Por primera vez, los alumnos del grupo 8 comenzarán el lunes la prueba de progresión, sucesora de la prueba final de Cito. Alrededor de 170.000 niños realizarán una de las seis pruebas de progresión aprobadas por el gobierno durante las próximas tres semanas, en papel o digitalmente. La prueba de avance es menos decisiva para el asesoramiento en secundaria que lo que alguna vez lo fue el CITO. Los estudiantes ya recibieron su asesoramiento preliminar la semana pasada. Esto se puede ajustar hacia arriba según los resultados de la prueba, pero no hacia abajo.
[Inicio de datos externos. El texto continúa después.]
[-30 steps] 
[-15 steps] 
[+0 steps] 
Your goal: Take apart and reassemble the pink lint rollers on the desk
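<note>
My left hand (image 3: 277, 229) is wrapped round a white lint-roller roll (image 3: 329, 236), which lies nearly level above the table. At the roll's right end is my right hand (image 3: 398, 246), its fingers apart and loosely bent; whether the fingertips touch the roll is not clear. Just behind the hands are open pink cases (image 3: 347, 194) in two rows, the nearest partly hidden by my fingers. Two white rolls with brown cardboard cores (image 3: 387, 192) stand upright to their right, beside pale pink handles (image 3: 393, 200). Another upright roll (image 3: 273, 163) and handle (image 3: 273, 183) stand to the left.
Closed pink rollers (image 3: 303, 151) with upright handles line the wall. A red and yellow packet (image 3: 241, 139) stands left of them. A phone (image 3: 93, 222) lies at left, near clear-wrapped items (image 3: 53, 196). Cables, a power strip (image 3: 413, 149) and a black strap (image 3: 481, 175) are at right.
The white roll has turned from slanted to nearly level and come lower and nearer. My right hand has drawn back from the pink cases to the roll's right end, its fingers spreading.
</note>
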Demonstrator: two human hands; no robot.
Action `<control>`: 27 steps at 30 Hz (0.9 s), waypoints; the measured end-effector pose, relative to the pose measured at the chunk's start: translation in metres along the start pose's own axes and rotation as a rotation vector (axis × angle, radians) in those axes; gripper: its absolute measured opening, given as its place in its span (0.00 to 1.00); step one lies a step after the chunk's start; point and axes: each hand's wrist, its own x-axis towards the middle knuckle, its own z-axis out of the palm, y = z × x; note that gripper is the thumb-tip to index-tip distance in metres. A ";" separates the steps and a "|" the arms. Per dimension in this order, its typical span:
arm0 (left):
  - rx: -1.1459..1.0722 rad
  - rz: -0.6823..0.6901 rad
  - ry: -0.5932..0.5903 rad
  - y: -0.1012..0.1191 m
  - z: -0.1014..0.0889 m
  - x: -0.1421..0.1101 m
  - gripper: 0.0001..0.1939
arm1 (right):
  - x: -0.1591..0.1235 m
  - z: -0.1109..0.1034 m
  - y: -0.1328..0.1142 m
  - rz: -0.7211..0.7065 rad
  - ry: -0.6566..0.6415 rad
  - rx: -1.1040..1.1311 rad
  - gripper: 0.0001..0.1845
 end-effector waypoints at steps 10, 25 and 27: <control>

Al realizar la prueba de progresión a principios de año (la prueba final CITO se llevó a cabo en abril y mayo del año pasado), los estudiantes toman la prueba antes de tener que matricularse en una escuela secundaria. A partir de este año, todos los niños de los Países Bajos lo harán al mismo tiempo, en la última semana de marzo, después de recibir los resultados de la prueba de progresión el 24 de marzo. Esta orden tiene como objetivo combatir la desigualdad de oportunidades en la educación: anteriormente a veces ocurría que los estudiantes que obtuvieron puntuaciones superiores a su recomendación en la prueba final ya no podían encontrar una plaza adecuada en una escuela secundaria, porque las plazas ya habían sido asignadas antes de la final CITO. prueba.
La planificación de la prueba de avance, que inicialmente debía realizarse del 5 al 15 de febrero, generó muchas críticas por parte de Brabante y Limburgo. Las fechas se superponen con el Carnaval, que se celebra los días 11, 12 y 13 de febrero. Por ello, la ministra saliente de Educación, Mariëlle Paul (VVD), decidió en septiembre pasado dar a las escuelas primarias una semana más. Las escuelas ahora pueden elegir cuándo y en qué parte del día administrarán el examen dentro del período de administración del 29 de enero al 18 de febrero.